The possibility of a vote specifically assessing the securities class action allows shareholders to separately express their views on the lawsuit’s allegations and the members of management implicated in the misconduct. Evidence from say-on-pay votes suggests that shareholders have used the say-on-pay vote to send a more precise signal on executive compensation. Cotter et al., for example, noted that after the 2011 proxy season, “rather than express displeasure with executive pay by voting against particular directors, shareholders used the say-on-pay vote to voice their opinions about pay practices.”92

6. Ex Ante Voting on Ex Post Regimes

We have proposed a particular form of ex post voting on securities class actions: whether to terminate the class action. We have noted variations on our proposal, including specific voting thresholds. We believe that good reasons exist for limiting ex post voting proposals to the termination of a class action. This limitation helps address the likely pro-class action bias among ex post voting institutional investors. It is possible, however, that the pro-class action bias is so strong that shareholders ex ante may wish not to allow for any ex post votes on a particular class action. It could also be that shareholders ex ante may wish to set the specific ex post voting threshold based on their expectations of the shareholder base for a specific corporation. We propose therefore to allow shareholders to vote ex ante on variations on our ex post voting proposal. One approach would be to start with the status quo and allow shareholders ex ante to vote on whether to implement ex post voting to terminate a class action at all. Once authorized, shareholders could also vote on a limited range of choice in this regime, including the voting threshold and how to allocate votes (including either our option one or two described above).

IV. Conclusion

Shareholder voting on securities class actions can help distinguish suits that enhance social welfare from those that diminish it. Judges currently decide whether to allow a securities class action to go forward at various stages in litigation, with the motion to dismiss being the most important screening device. Legal doctrines that constrain the information that judges can consider in making their decision may increase the consistency of decisions across judges, but that consistency may come at the cost of accuracy in screening out nuisance suits. In the end, the accuracy of these decisions often turns on the expertise, experience, and temperament of the specific judge.
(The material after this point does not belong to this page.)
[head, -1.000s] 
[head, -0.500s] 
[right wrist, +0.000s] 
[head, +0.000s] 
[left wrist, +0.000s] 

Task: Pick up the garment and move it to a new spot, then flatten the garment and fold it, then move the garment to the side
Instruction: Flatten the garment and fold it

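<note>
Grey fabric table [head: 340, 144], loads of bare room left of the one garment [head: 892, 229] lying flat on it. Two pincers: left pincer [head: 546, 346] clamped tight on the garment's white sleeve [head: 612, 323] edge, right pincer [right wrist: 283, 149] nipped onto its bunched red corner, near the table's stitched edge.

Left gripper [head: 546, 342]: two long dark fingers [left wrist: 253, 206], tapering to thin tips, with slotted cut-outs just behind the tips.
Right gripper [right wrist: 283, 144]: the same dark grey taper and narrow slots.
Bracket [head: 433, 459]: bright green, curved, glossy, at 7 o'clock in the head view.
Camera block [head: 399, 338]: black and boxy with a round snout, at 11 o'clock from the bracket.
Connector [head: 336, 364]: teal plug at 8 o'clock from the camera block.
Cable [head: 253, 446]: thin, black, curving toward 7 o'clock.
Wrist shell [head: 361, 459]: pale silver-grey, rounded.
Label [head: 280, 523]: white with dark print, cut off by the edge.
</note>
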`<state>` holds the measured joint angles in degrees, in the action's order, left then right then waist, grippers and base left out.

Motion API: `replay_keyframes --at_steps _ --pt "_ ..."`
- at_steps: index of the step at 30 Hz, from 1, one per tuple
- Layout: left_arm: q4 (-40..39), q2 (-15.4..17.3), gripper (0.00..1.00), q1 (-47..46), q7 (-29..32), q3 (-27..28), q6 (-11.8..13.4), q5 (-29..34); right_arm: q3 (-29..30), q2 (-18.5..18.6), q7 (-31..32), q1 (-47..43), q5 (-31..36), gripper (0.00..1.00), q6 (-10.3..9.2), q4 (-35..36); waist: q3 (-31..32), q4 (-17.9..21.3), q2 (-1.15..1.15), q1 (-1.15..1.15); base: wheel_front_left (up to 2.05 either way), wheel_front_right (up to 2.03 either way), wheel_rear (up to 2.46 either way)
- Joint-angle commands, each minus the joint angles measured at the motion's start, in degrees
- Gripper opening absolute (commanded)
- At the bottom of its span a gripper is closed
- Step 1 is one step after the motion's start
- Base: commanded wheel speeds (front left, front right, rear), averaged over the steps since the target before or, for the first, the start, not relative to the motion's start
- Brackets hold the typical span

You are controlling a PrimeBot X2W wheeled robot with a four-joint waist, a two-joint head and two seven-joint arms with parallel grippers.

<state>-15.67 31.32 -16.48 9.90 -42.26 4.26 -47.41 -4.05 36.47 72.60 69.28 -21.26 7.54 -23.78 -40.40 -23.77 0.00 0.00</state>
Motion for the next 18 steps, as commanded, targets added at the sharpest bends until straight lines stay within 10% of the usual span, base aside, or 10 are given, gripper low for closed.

Shareholder voting promises greater accuracy in assessing whether a securities class action promotes shareholder value. That improvement would reflect the second-best social optimum. Having a successful voting regime will take pressure off inexpert judges to screen meritless suits. The screening doctrines employed by judges inevitably have both false positive and false negative errors. Transferring control to shareholders would also allow for more positive inducements to encourage value-increasing class actions, such as increasing attorney fees in smaller cases. We should allow shareholders to “Just Say No” to securities fraud class actions. When shareholders vote “Yes,” we can be confident that a shareholder class action actually serves shareholders’ interests.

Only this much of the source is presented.